Rollins v. Fisch
696 F. App'x 856
10th Cir.2017Background
- Rollins, a federal prisoner proceeding pro se and in forma pauperis (ifp), sued a federal prosecutor and his public defender for money damages, alleging a conspiracy and constitutional violations during his criminal proceedings.
- He brought claims under Bivens and 42 U.S.C. § 1985(3), seeking only monetary relief.
- The district court dismissed the suit as legally frivolous under 28 U.S.C. § 1915(e)(2)(B)(i) because success on the claims would necessarily imply the invalidity of his conviction or sentence, which has not been reversed or invalidated.
- Rollins previously sought to challenge his sentence via 28 U.S.C. § 2255; those habeas claims were rejected as time-barred, and the court found he had not shown due diligence for equitable tolling.
- The district court certified that any appeal would not be taken in good faith and denied ifp status on appeal; Rollins appealed and requested ifp status.
Issues
| Issue | Plaintiff's Argument | Defendant's Argument | Held |
|---|---|---|---|
| Whether money-damages claims against federal actors are permissible when underlying conviction remains valid | Rollins: prosecutor failed to notify him of federal indictment and public defender was ineffective; seeks damages under Bivens/§1985 | Defendants: Heck bar and related precedent prevent damages claims that would impugn a valid conviction/sentence | Dismissed as frivolous; Heck/Crow bar applies because conviction/sentence not invalidated |
| Whether dismissal under §1915(e)(2)(B)(i) was proper | Rollins: claims are nonfrivolous and substantive | District court: claims rest on a meritless legal theory and baseless factual contentions | Affirmed — claims frivolous; dismissal appropriate |
| Whether Rollins may proceed ifp on appeal after district court certified lack of good faith | Rollins: indigent and requests ifp on appeal | District court/defendants: no reasoned, nonfrivolous argument shown; appeal not in good faith | Denied ifp status on appeal for failure to show a reasoned, nonfrivolous argument |
| Whether to assess a strike under 28 U.S.C. §1915(g) for this dismissal/appeal | (No substantive plaintiff defense) | Court: prior dismissals count; frivolous appeal also counts | Second §1915(g) strike assessed for the appellate dismissal |
Key Cases Cited
- Bivens v.
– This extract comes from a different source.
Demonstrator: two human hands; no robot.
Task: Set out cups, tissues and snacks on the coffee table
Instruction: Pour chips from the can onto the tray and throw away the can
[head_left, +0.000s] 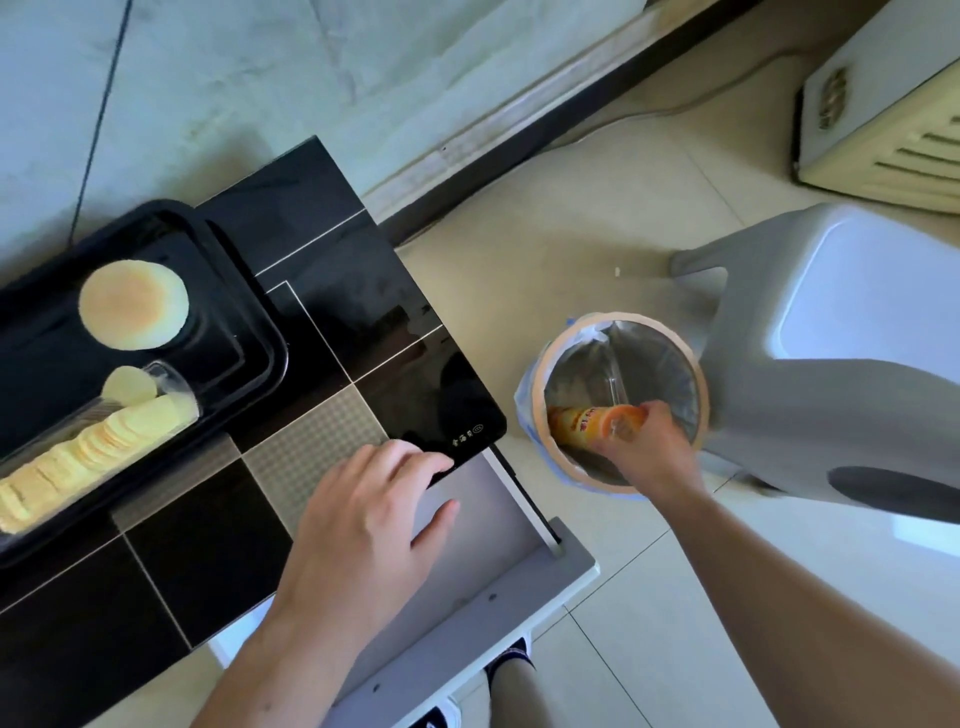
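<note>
Right hand (647, 447) grips the orange snack wrapper (597, 422) over the round lined bin (701, 384); released carelessly, it may miss; left hand (363, 525) rests relaxed, empty.

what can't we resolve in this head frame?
- Orange wrapper in the bin: label blurred, near end hidden by the right hand.
- Bin bottom: dark, covered by hand and wrapper.
- Tray and cracker sleeve: cut off by the left edge.
- Left hand: fingertips rest at the table edge; contact underneath unseen.
- Table icons: too small to read.
</note>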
Six Unknown Named Agents of Fed. Bureau of Narcotics, 403 U.S. 388 (1971) (establishes implied damages action against federal officers)
- Heck v. Humphrey, 512 U.S. 477 (1994) (requires conviction/sentence be invalidated before damages claims that imply invalidity may proceed)
- Denton v. Hernandez, 504 U.S. 25 (1992) (standards for dismissing frivolous in forma pauperis claims)
- Cohen v. Longshore, 621 F.3d 1311 (10th Cir. 2010) (limited exception allowing damages claims when no habeas remedy exists due to the petitioner’s diligence)
- Jennings v. Natrona Cty. Det. Ctr. Med. Facility, 175 F.3d 775 (10th Cir. 1999) (both district-court and appellate frivolous dismissals count as strikes under §1915(g))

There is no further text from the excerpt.